Recessed 3 storey and attic, 4-bay to left (former phrenological museum): ground floor canted bay with stilted segmental arches and portrait keystones; balustraded parapet above. Key-blocked and segmental-arched windows to 1st floor; round-arched to 2nd, all with Corinthianesque columns. Segmental-headed, moulded pediment to dormer above. Recessed 2-storey and attic, 4 bay to right (E): segmental-arched openings; key-blocked and consoled at 1st floor, segmental-arched dormers. W wing repeats this treatment for 3 bays and ends in a 3-bay centre bay pavilion with round-arched ground floor; Roman Doric pilasters at 1st with ornamented necking and frieze; sculptured attic panel. Bipartite round-arched windows to W flank. E wing: 3-bay to left with superimposed pilasters, coupled at ground floor, broad at 1st floor. Corinthianesque columns to windows. Dormer approximately answering the phrenological museum; remaining 3-bays repeat of right side of W wing.
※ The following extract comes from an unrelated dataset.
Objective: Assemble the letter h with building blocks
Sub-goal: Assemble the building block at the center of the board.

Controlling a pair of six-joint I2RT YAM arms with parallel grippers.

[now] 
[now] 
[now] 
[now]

Predominantly 4 and 8-pane timber sash and case windows. Grey slate. Cast-iron rainwater goods. Slated mansard roofs with elaborate iron cresting.
INTERIOR: seen 2007 - comprehensive late 20th century refurbishment for use as Crown Offices serving Sheriff Court to rear.
No 25 Chambers Street is a fine example of a late 19th century institutional building with good Rennaissance detailing borrowing stylistic influences from French chateau design. Its imposing 268' principal elevation integrates and adapts already existing buildings to create a unified and balanced whole. It substantial mass adds significantly to the streetscape, responding to the monumental Renaissance bulk of the Museum of Scotland (see separate listing) located opposite. Built by George Heriot's Trust, which the Educational Endowments Commission amalgamated with the Watt Institution in 1885, the building incorporates two slightly older structures either side of what is now the central pavilion section. These are the original Watt Institution, built by David Cousin & John Lessels 1872 to designs by David Rhind, the prominent Edinburgh architect renowned for his commercial buildings and now represented by the 4 bays to the right of Chesser's central pavilion (which in turn replaced the French-roofed pavilion of Rhind's earlier building). To the immediate left is the former Phrenological Museum by David Cousin of 1875-77. Rhind's original building comprised the existing 4-bay with a monumental porch bearing a statue of James Watt by Peter Slater 1854. The composition of the earlier building approximately answered that of Minto House (at the other end of Chambers Street) in reverse. Well-respected Scottish architect, John Chesser was renowned for his work in the Rennaissance style and carried out a number of commissions in association with Heriot-Watt. Cousin and Lessels laid out the plans for many of Edinburgh's early responses to the Improvement Act of 1872 including the wholesale rebuilding of portions of Blackfriars Street and St Mary's Street.
List description revised as part of Edinburgh Holyrood Ward resurvey, 2007/08.